Established organoids structurally mimic the small intestine

We examined various properties of ELC-org and ELC-org-mono as an in vitro human small intestinal model. First, morphological evaluation was performed (Fig. 3A and B). Phase contrast microscopic images revealed a spherical morphology with a smooth surface and a thin cell layer (approximately 10 µm) in ELC-org. ELC-org-mono had columnar morphology.

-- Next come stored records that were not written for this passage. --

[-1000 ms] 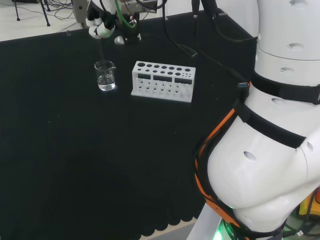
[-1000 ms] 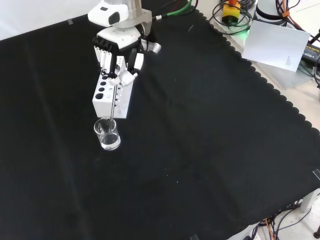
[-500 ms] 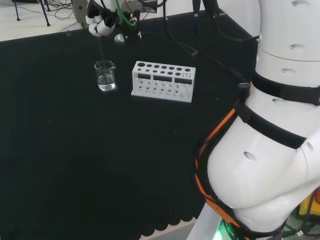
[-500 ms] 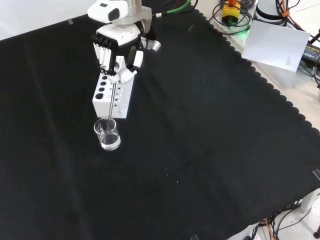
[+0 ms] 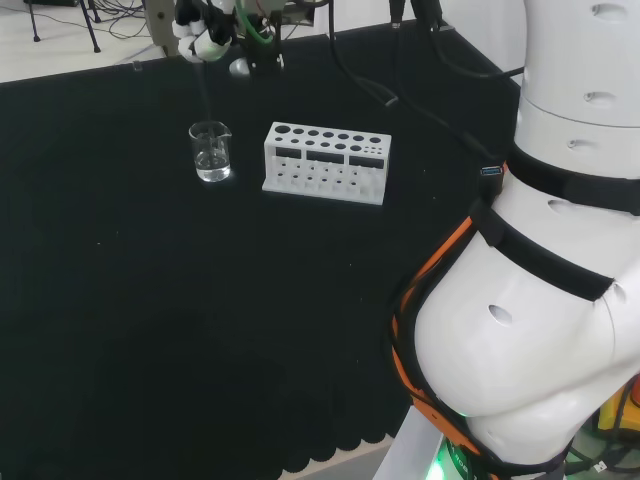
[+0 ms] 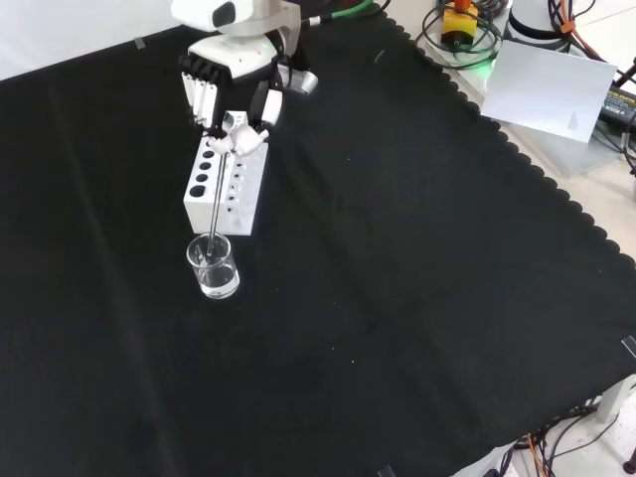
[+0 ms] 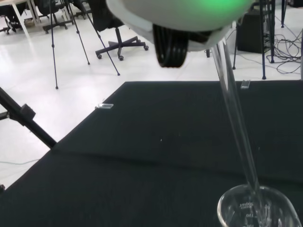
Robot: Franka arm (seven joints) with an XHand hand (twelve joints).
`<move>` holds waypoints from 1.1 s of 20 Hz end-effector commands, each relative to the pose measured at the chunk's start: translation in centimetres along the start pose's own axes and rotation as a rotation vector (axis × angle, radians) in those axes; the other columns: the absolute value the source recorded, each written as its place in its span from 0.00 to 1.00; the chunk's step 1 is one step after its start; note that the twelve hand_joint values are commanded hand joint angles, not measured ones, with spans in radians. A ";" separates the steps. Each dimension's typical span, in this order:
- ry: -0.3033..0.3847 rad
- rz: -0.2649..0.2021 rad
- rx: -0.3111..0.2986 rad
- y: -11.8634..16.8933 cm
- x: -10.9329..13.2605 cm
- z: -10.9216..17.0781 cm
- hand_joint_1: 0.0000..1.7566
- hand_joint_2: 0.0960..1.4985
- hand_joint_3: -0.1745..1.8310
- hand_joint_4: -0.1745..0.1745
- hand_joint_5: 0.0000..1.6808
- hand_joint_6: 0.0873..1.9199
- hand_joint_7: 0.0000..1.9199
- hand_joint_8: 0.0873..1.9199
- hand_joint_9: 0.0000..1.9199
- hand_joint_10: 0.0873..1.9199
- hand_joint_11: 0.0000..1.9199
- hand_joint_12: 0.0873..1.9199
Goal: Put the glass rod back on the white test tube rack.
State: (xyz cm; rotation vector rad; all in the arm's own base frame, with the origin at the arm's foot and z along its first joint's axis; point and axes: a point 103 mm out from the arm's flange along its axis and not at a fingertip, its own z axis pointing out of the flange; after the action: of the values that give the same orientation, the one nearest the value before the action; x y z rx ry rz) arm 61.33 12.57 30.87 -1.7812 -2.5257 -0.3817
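Above the black cloth, the hand pinches the top of the glass rod, whose lower end appears to sit inside the beaker beside the white rack; lifting-out step, next likely clearing the rim and aligning over a rack hole.

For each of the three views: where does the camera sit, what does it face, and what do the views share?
Head: behind and above the base, facing the bench; white arm links at right, hand at top.
Front: opposite the arm, looking down on the cloth; hand enters from the top.
Wrist: at the wrist, looking past the palm along the rod.
Shared: beaker; head and front share the rack.
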 end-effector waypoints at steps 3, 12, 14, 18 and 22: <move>0.003 0.023 -0.029 -0.7 -0.3 -2.7 0.75 0.38 0.46 0.00 0.73 0.24 0.66 0.50 0.84 0.38 0.85 0.39; -0.009 0.044 -0.052 -1.9 -1.3 -4.7 0.75 0.38 0.46 0.00 0.73 0.24 0.66 0.50 0.84 0.38 0.85 0.39; -0.011 0.051 -0.059 -2.1 -1.6 -5.2 0.75 0.38 0.46 0.00 0.73 0.24 0.66 0.50 0.84 0.38 0.85 0.39; -0.018 0.067 -0.065 -2.7 -2.3 -5.7 0.75 0.38 0.46 0.00 0.73 0.23 0.66 0.50 0.84 0.38 0.85 0.39; -0.028 0.085 -0.072 -3.1 -3.1 -6.3 0.75 0.38 0.47 0.00 0.73 0.23 0.66 0.50 0.84 0.38 0.85 0.39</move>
State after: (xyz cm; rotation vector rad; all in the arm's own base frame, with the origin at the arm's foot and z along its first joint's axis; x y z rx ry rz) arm 58.92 8.41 35.57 -1.8942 -2.4869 -0.4511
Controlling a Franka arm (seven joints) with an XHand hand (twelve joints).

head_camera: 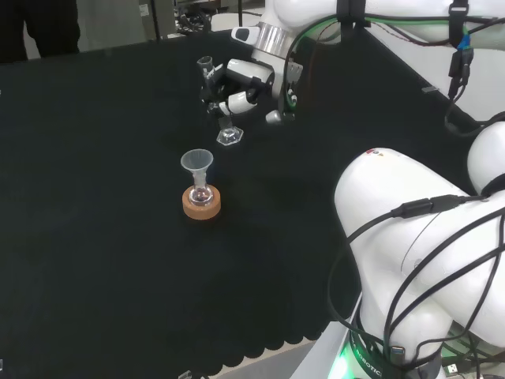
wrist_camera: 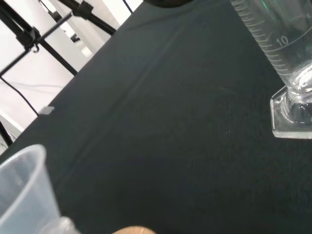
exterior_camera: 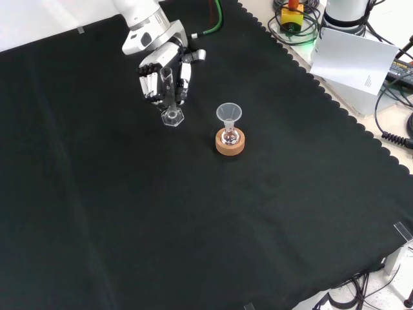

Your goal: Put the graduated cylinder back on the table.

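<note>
We see the clear graduated cylinder (exterior_camera: 170, 97), hexagonal-footed, pinched upright in the hand (exterior_camera: 161, 74), whose curled fingers hide its middle.

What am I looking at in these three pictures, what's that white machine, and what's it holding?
It is a white robot arm with a black and white hand like a person's. One picture looks over the arm from behind; the big white shapes at its right are the arm itself. One looks down at the bench from the front. One is from a camera at the wrist, very close. The bench is covered with black cloth. The fingers are curled round a clear graduated cylinder, upright, its base at or just above the cloth. Beside it a small glass flask with a funnel on top sits in a cork ring.
</note>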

TEM revealed that the cell layer of ELC-org and ELC-org-mono each consisted of a single cell layer, and that microvilli (Fig. 3B, right panel arrow) and tight junction formation (Fig. 3B, right panel arrowhead) were formed. The villi were further distended from the surface in the ELC-org-mono. These results suggest that ELC-org became structurally mature when formed into a monolayer.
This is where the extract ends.